I would be thankful for any advice for how to include stars and summary statistics that correspond to the clustered standard errors and respective p-values.

Another smaller question I have is whether there is any easy way of "spreading" the model statistics (e.g. number of observations or R2) such that they center below all response levels of the dependent variable and not just the first level. I am thinking about a multicolumn solution in Latex.

Here is some example code that includes how I calculate the standard errors. (Note, that the calculated clustered SEs are extremely small because they don't make sense with the example mtcars data. The only take-away is that the respective stars should correspond to the new SEs, and they don't).

# load data
dat_multinom <- mtcars
dat_multinom$cyl <- sprintf("Cyl: %s", dat_multinom$cyl)
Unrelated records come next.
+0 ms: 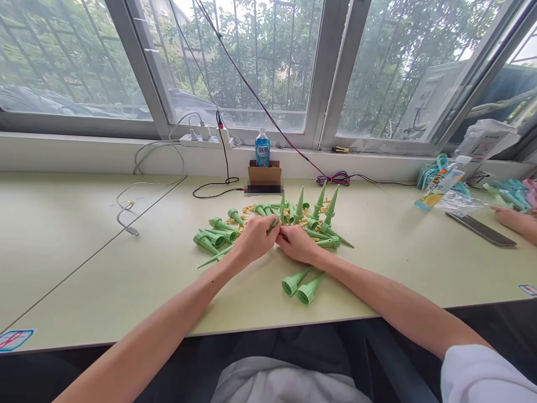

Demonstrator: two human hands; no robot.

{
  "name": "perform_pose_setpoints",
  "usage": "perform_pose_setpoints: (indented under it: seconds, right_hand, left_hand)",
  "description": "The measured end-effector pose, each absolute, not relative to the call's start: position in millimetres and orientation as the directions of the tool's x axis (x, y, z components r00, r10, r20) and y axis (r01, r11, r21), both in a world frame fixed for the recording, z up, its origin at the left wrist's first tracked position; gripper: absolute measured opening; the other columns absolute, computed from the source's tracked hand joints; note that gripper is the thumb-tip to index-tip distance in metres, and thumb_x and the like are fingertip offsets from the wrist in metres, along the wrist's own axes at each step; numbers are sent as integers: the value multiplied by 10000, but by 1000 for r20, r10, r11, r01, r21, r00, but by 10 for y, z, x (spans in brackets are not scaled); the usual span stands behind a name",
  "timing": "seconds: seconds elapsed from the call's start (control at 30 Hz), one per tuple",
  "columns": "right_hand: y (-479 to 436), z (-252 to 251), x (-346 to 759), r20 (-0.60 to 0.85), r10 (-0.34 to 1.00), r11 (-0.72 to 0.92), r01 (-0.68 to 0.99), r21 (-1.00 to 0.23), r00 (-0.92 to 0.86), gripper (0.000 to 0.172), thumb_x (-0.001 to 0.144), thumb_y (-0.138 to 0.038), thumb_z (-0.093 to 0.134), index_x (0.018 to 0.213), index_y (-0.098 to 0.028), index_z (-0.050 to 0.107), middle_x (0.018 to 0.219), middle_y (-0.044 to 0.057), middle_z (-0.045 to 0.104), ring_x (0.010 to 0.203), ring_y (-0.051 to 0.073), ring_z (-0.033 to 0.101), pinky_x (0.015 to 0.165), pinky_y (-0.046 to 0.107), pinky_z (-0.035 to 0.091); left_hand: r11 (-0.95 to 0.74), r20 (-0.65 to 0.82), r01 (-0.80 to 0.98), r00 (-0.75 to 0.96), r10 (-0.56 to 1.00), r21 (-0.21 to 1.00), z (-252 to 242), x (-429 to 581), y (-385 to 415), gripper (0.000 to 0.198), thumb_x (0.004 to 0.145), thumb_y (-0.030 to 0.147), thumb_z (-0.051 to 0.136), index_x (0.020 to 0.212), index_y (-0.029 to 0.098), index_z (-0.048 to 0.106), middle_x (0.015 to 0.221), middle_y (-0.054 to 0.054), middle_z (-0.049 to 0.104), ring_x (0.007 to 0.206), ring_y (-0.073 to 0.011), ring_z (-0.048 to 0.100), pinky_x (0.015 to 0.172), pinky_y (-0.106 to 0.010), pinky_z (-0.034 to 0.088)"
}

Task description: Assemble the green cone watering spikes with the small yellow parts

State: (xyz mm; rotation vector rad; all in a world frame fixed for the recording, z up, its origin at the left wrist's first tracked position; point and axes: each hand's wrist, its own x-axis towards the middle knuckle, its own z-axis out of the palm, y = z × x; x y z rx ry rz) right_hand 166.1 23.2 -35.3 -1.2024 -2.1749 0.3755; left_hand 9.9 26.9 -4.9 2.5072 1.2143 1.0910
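Observation:
My left hand [255,239] is closed around a green plastic watering spike [274,224], mostly hidden by the fingers. Against it, my right hand [297,243] is closed too, fingertips pressed together; what they pinch is hidden. Behind and beside both hands lies a pile of more green cone-shaped spikes [203,242] with threaded open ends, mixed with small yellow parts [247,209]. Several spikes [330,206] stand point up at the back right of the pile. Two loose spikes [308,292] lie just in front of my right wrist, open ends toward me.
A small cardboard box [264,172] and a blue bottle [262,148] stand behind the pile. Cables [335,178] run along the wall, and a white cable [126,215] lies left. At right are a drink bottle [443,183], a phone [480,228] and another person's hand [516,221].

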Motion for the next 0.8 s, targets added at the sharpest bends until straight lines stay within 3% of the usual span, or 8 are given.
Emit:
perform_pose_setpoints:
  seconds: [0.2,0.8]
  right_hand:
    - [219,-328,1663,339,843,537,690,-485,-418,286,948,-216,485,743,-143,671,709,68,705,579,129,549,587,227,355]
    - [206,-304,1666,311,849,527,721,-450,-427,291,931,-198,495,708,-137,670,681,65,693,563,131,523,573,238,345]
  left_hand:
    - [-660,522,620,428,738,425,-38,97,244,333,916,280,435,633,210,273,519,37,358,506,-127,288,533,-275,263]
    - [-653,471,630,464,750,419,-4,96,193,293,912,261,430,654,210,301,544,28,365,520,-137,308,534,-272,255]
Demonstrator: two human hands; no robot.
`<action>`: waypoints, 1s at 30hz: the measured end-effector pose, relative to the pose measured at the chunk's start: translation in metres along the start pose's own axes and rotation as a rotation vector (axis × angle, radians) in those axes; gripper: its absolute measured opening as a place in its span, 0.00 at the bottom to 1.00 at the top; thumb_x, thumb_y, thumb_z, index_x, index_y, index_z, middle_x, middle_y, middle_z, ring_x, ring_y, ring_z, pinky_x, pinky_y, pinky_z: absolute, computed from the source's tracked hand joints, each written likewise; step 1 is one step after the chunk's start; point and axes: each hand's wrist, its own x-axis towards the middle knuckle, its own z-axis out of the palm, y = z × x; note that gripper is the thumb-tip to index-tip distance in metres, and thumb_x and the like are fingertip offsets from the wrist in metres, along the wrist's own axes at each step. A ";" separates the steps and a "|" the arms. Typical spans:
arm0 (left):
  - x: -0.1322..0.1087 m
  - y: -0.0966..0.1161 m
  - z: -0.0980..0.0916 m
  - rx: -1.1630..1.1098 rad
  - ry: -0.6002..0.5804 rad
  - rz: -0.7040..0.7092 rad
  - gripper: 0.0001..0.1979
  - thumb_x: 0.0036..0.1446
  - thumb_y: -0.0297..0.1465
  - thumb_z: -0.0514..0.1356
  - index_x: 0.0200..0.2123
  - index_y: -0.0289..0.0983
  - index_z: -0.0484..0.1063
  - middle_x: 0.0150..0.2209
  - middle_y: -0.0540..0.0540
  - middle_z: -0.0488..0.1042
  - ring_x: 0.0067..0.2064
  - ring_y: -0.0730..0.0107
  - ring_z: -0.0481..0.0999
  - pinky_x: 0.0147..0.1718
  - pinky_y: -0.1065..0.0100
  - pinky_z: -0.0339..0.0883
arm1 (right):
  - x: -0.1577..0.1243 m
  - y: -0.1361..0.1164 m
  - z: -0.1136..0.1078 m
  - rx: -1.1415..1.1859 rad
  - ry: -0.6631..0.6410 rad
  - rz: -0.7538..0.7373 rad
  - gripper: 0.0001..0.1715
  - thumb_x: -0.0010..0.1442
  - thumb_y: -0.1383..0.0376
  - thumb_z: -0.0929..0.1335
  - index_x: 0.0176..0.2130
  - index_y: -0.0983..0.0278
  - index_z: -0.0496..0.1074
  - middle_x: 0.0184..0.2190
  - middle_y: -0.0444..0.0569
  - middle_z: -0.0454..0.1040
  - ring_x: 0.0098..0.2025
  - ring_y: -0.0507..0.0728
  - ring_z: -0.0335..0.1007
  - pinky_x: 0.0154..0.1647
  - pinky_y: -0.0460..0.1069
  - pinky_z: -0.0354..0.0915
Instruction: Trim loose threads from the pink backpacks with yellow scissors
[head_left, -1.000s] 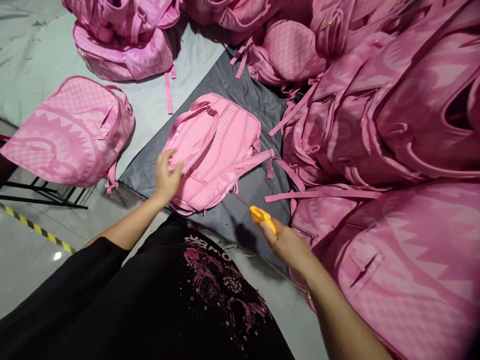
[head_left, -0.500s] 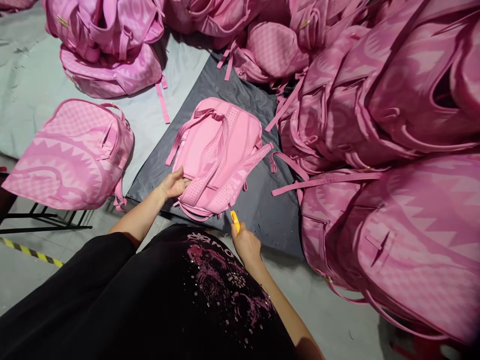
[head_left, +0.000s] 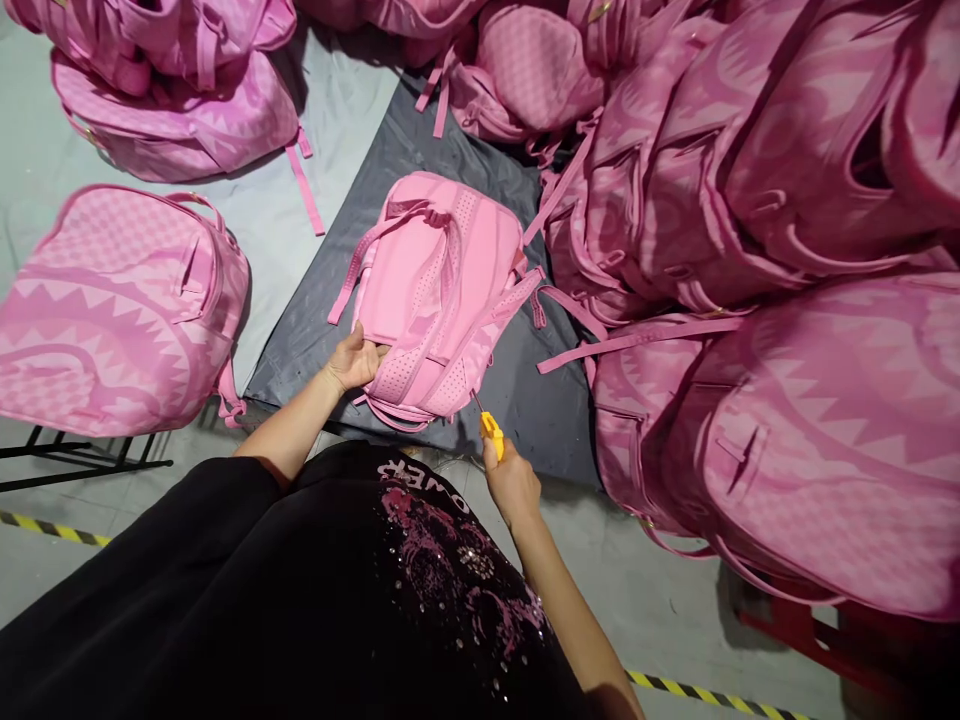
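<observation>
A pink backpack (head_left: pixel 487 215) lies with its strap side up on the dark grey sheet, its top handle end towards me. My left hand (head_left: pixel 355 362) grips its left edge near that end, the fingers partly hidden under a shoulder strap (head_left: pixel 405 372). In my right hand (head_left: pixel 513 484) is a pair of yellow thread snips (head_left: pixel 492 432), closed in the fingers. Their thin dark tip points at the backpack's lower right corner, close to the fabric; whether it touches I cannot tell.
Another pink backpack (head_left: pixel 112 310) lies front side up at the left. Several more backpacks (head_left: pixel 840 430) are piled along the right and the back, with loose straps (head_left: pixel 637 340) reaching over the grey sheet (head_left: pixel 300 340). Black-and-yellow tape (head_left: pixel 52 528) marks the floor.
The right hand with the snips has moved slightly right and down, away from the backpack's corner. The left hand keeps its hold. The whole view has shifted a little.
</observation>
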 end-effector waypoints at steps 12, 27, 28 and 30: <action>0.016 -0.006 0.021 -0.003 -0.034 0.006 0.35 0.63 0.53 0.49 0.60 0.30 0.64 0.49 0.32 0.79 0.60 0.49 0.73 0.60 0.48 0.62 | -0.069 0.019 0.014 -0.012 -0.103 0.033 0.28 0.72 0.52 0.52 0.56 0.62 0.68 0.36 0.54 0.80 0.38 0.60 0.78 0.31 0.48 0.58; -0.015 -0.081 0.068 2.176 -0.073 0.519 0.37 0.55 0.28 0.58 0.69 0.37 0.56 0.72 0.32 0.46 0.73 0.44 0.42 0.68 0.40 0.39 | -0.046 -0.025 0.049 0.034 -0.034 0.034 0.24 0.71 0.51 0.57 0.53 0.62 0.71 0.41 0.58 0.80 0.44 0.61 0.79 0.41 0.50 0.68; -0.003 -0.087 0.066 2.285 -0.121 0.506 0.38 0.54 0.26 0.57 0.69 0.36 0.55 0.72 0.31 0.47 0.73 0.43 0.44 0.67 0.39 0.39 | -0.044 -0.026 0.050 0.051 0.004 0.036 0.25 0.71 0.51 0.58 0.52 0.63 0.72 0.41 0.59 0.80 0.45 0.61 0.79 0.41 0.50 0.68; 0.025 -0.091 0.065 2.441 -0.116 0.515 0.41 0.53 0.25 0.57 0.70 0.33 0.51 0.70 0.27 0.50 0.71 0.40 0.50 0.66 0.39 0.44 | -0.040 -0.025 0.052 0.091 0.042 0.048 0.24 0.70 0.51 0.59 0.52 0.64 0.72 0.41 0.58 0.80 0.45 0.62 0.79 0.42 0.50 0.69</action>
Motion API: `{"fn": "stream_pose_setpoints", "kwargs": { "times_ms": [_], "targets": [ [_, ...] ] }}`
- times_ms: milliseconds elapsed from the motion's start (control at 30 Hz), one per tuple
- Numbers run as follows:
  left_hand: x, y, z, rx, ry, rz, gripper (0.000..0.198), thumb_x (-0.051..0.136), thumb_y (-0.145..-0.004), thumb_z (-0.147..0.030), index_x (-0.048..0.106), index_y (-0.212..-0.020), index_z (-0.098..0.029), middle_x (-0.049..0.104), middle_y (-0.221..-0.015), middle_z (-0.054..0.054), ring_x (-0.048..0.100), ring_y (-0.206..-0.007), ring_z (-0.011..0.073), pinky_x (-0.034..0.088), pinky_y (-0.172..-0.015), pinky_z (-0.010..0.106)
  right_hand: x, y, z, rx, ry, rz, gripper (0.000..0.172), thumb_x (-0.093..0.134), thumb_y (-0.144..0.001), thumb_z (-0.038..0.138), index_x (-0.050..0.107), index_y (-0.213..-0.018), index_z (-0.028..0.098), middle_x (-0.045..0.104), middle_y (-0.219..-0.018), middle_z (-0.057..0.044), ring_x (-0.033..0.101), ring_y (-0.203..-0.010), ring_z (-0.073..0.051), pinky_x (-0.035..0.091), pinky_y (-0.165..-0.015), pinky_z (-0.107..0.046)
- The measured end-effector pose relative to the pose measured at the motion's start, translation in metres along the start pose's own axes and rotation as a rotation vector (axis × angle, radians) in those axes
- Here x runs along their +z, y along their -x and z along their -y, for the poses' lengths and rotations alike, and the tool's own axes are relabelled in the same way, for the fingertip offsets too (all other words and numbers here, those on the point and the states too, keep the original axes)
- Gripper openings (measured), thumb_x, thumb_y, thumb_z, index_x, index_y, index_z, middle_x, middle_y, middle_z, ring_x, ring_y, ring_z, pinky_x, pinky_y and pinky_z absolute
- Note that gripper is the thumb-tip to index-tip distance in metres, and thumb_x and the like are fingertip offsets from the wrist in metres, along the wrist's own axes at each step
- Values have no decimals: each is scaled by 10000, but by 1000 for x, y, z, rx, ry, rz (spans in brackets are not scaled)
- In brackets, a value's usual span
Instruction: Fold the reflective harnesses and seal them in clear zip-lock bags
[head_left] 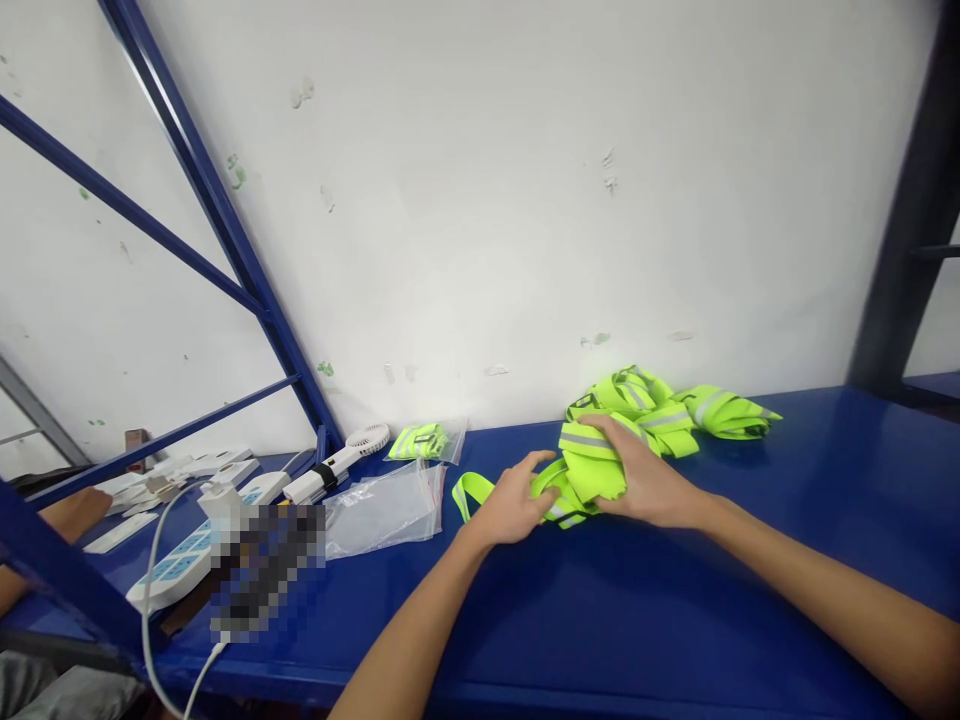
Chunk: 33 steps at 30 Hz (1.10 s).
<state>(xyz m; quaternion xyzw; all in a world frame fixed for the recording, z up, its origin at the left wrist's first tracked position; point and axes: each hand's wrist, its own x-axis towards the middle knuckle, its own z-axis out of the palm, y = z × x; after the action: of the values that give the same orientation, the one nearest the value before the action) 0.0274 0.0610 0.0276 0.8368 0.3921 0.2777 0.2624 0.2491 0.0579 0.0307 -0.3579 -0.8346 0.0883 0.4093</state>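
Note:
My right hand (649, 480) is closed round a folded bundle of a neon yellow-green reflective strap (592, 465) with silver stripes. My left hand (514, 500) is curled at the left side of the bundle, with part of the same strap between thumb and index finger. A loose loop of strap (472, 487) sticks out to the left of that hand. Behind my right hand lies a heap of similar reflective straps (634, 390), and another gathered strap (727, 412) lies to its right.
A bagged reflective strap (420, 441), clear plastic bags (382, 510) and a white handheld fan (330, 473) lie left on the blue table (675, 620). Further left are a power strip (180, 560), cables and a blue metal post (217, 200). Another person's hand (75, 513) is beyond.

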Motion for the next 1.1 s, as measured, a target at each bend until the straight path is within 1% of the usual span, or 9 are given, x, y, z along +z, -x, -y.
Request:
{"fn": "stream_pose_setpoints", "kwargs": {
  "times_ms": [167, 300, 400, 533, 667, 767, 900, 1000, 1100],
  "targets": [
    [-24, -2, 14, -16, 161, 70, 297, 547, -797, -236, 648, -1064, -153, 656, -959, 60, 566, -716, 149, 432, -668, 253, -3, 3, 6, -194, 100, 178, 907, 666, -615, 185, 278, -1435, 206, 411, -1392, -137, 398, -1292, -326, 358, -1066, -480],
    [-26, 2, 16, -111, 317, 41, 422, 548, -735, -168, 523, -1156, -169, 535, -679, -42, 380, -479, 63, 329, -492, 190, 9, 4, 4, -345, 253, 208, 902, 664, -626, 156, 302, -1451, 193, 425, -1400, -147, 344, -1330, -351, 226, -1129, -561],
    [-15, 4, 8, -135, 412, -36, 497, 516, -732, -138, 411, -1214, -204, 437, -601, -95, 321, -442, 54, 289, -455, 162, 18, 4, -1, -333, 347, 168, 916, 678, -618, 123, 312, -1455, 183, 420, -1403, -155, 346, -1321, -364, 244, -1119, -574],
    [5, 4, 0, -113, 342, -193, 463, 557, -758, -166, 448, -1203, -230, 544, -686, -53, 470, -544, 93, 410, -555, 201, 29, 3, -4, -257, 447, 181, 960, 659, -589, 42, 296, -1469, 170, 410, -1419, -163, 411, -1264, -368, 350, -1069, -543],
    [16, 1, 0, -98, 272, -309, 537, 677, -747, -285, 484, -1247, -248, 643, -1015, 35, 604, -872, 196, 484, -818, 327, 37, 5, 0, -206, 490, 157, 1015, 587, -553, -63, 269, -1485, 183, 395, -1446, -169, 377, -1308, -377, 336, -1080, -552],
    [17, -2, 6, -91, 278, -337, 644, 728, -731, -360, 476, -1307, -225, 584, -1254, 93, 549, -1126, 273, 414, -993, 412, 31, 7, 6, -185, 361, 192, 1050, 656, -644, 24, 128, -1527, 233, 307, -1517, -143, 265, -1393, -362, 284, -1118, -553],
    [14, -7, 12, -106, 491, -343, 796, 755, -721, -387, 402, -1400, -168, 522, -1358, 154, 524, -1203, 308, 391, -1042, 451, 10, 4, 11, -54, -24, 263, 1142, 789, -664, 423, 50, -1529, 318, 143, -1592, -88, 182, -1436, -355, 299, -1123, -522],
    [8, -10, 10, -59, 709, -409, 794, 742, -739, -396, 388, -1411, -162, 562, -1321, 153, 557, -1179, 298, 431, -1015, 425, 2, -2, 7, 170, -352, 32, 951, 672, -783, 500, 84, -1517, 359, 160, -1592, -74, 264, -1417, -327, 367, -1087, -501],
    [5, -11, 2, -12, 750, -504, 751, 720, -766, -388, 388, -1414, -207, 556, -1340, 110, 535, -1216, 275, 429, -1021, 382, 6, -6, 4, 382, -586, 60, 742, 582, -856, 493, 253, -1492, 300, 420, -1471, -120, 495, -1272, -320, 492, -975, -477]
  ]
}}
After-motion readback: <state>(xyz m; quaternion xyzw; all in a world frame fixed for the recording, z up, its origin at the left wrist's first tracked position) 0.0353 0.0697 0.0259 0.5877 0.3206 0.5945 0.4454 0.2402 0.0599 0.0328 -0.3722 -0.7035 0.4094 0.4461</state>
# run multinomial logit model
mod <- nnet::multinom(cyl ~ mpg + wt + hp, data = dat_multinom, trace = FALSE)

# function to calculate clustered standard errors
mlogit.clust <- function(model,data,variable) {
  beta <- c(t(coef(model)))
  vcov <- vcov(model)
  k <- length(beta)
  n <- nrow(data)
  max_lev <- length(model$lev)
  xmat <- model.matrix(model)
  # u is deviance residuals times model.matrix
  u <- lapply(2:max_lev, function(x)
    residuals(model, type = "response")[, x] * xmat)
  u <- do.call(cbind, u)
  m <- dim(table(data[,variable]))
  u.clust <- matrix(NA, nrow = m, ncol = k)
  fc <- factor(data[,variable])
  for (i in 1:k) {
    u.clust[, i] <- tapply(u[, i], fc, sum)
  }
  cl.vcov <- vcov %*% ((m / (m - 1)) * t(u.clust) %*% (u.clust)) %*% vcov
  return(cl.vcov = cl.vcov)
}

# get coefficients, variance, clustered standard errors, and p values
b <- c(t(coef(mod)))
var <- mlogit.clust(mod,dat_multinom,"am")
se <- sqrt(diag(var))
p <- (1-pnorm(abs(b/se))) * 2

# modelsummary table with clustered standard errors and respective p-values
modelsummary(
  mod,
  statistic = "({round(se,3)}),[{round(p,3)}]",
  shape = statistic ~ response,
  stars = c('*' = .1, '**' = .05, '***' = .01)
)

# modelsummary table with original standard errors and respective p-values
modelsummary(
  models = list(mod),
  statistic = "({std.error}),[{p.value}]",
  shape = statistic ~ response,
  stars = c('*' = .1, '**' = .05, '***' = .01)
)

This code produces the following tables:

Model 1 / Cyl: 6 Model 1 / Cyl: 8
(Intercept) 22.759* -6.096***
(0.286),[0] (0.007),[0]
mpg -38.699 -46.849
(5.169),[0] (6.101),[0]
wt 23.196 39.327
(3.18),[0] (4.434),[0]
hp 6.722 7.493
(0.967),[0] (1.039),[0]
Num.Obs. 32
R2 1.000
R2 Adj. 0.971
AIC 16.0
BIC 27.7
RMSE 0.00

Note: ^^ * p < 0.1, ** p < 0.05, *** p < 0.01

Model 1 / Cyl: 6 Model 1 / Cyl: 8
(Intercept) 22.759* -6.096***
(11.652),[0.063] (0.371),[0.000]
mpg -38.699 -46.849
(279.421),[0.891] (448.578),[0.918]
wt 23.196 39.327
(210.902),[0.913] (521.865),[0.941]
hp 6.722 7.493
(55.739),[0.905] (72.367),[0.918]
Num.Obs. 32
R2 1.000
R2 Adj. 0.971
AIC 16.0
BIC 27.7
RMSE 0.00

Note: ^^ * p < 0.1, ** p < 0.05, *** p < 0.01

1 Answers1

0

This is not super easy at the moment, I just opened a Github issue to track progress. This should be easy to improve, however, so I expect changes to be published in the next release of the package.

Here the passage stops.